Extract every record, keeping each one exactly as it is.
━━━
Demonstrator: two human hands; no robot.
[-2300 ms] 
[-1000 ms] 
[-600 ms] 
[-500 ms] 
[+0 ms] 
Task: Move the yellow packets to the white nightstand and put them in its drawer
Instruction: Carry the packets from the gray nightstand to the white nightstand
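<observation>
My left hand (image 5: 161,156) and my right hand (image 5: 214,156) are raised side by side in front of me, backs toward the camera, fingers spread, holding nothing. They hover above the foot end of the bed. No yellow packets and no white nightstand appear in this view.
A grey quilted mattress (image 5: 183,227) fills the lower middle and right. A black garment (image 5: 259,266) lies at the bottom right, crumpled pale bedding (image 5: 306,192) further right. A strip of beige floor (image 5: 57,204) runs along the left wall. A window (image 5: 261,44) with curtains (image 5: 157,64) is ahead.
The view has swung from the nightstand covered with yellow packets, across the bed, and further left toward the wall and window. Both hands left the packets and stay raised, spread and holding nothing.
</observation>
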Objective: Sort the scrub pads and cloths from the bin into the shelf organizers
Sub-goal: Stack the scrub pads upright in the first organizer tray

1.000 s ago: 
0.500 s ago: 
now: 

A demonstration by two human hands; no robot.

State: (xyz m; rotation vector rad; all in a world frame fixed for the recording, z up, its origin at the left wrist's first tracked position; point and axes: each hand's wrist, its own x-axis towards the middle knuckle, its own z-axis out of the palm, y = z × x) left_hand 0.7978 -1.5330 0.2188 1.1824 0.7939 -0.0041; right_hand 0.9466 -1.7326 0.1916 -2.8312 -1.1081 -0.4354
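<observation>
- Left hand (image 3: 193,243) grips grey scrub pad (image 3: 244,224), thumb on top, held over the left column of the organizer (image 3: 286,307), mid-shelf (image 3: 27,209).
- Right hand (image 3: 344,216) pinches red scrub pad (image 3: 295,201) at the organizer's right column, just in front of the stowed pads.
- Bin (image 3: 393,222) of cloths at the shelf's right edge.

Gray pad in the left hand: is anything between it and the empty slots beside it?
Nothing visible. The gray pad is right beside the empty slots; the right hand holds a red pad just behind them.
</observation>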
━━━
**Solution below:**
Demonstrator: two human hands; no robot.
[-2300 ms] 
[-1000 ms] 
[-600 ms] 
[-500 ms] 
[+0 ms] 
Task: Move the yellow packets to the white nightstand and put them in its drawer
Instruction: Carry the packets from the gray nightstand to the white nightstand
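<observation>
My left hand (image 5: 161,156) and my right hand (image 5: 214,156) are raised side by side in front of me, backs toward the camera, fingers spread, holding nothing. They hover above the foot end of the bed. No yellow packets and no white nightstand appear in this view.
A grey quilted mattress (image 5: 183,227) fills the lower middle and right. A black garment (image 5: 259,266) lies at the bottom right, crumpled pale bedding (image 5: 306,192) further right. A strip of beige floor (image 5: 57,204) runs along the left wall. A window (image 5: 261,44) with curtains (image 5: 157,64) is ahead.
The view has swung from the nightstand covered with yellow packets, across the bed, and further left toward the wall and window. Both hands left the packets and stay raised, spread and holding nothing.
</observation>
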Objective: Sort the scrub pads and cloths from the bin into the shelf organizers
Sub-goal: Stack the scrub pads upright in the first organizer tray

1.000 s ago: 
0.500 s ago: 
now: 

A demonstration by two human hands; no robot.

State: (xyz m; rotation vector rad; all in a world frame fixed for the recording, z up, its origin at the left wrist's first tracked position; point and axes: each hand's wrist, its own x-axis towards the middle knuckle, its own z-axis out of the palm, y = z × x) left_hand 0.7978 -1.5330 0.2188 1.1824 0.7939 -0.0041; right_hand 0.9466 -1.7326 0.1916 -2.8312 -1.1081 -0.4354
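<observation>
- Left hand (image 3: 193,243) grips grey scrub pad (image 3: 244,224), thumb on top, held over the left column of the organizer (image 3: 286,307), mid-shelf (image 3: 27,209).
- Right hand (image 3: 344,216) pinches red scrub pad (image 3: 295,201) at the organizer's right column, just in front of the stowed pads.
- Bin (image 3: 393,222) of cloths at the shelf's right edge.

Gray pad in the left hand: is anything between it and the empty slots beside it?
Nothing visible. The gray pad is right beside the empty slots; the right hand holds a red pad just behind them.
</observation>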

No additional answer is needed.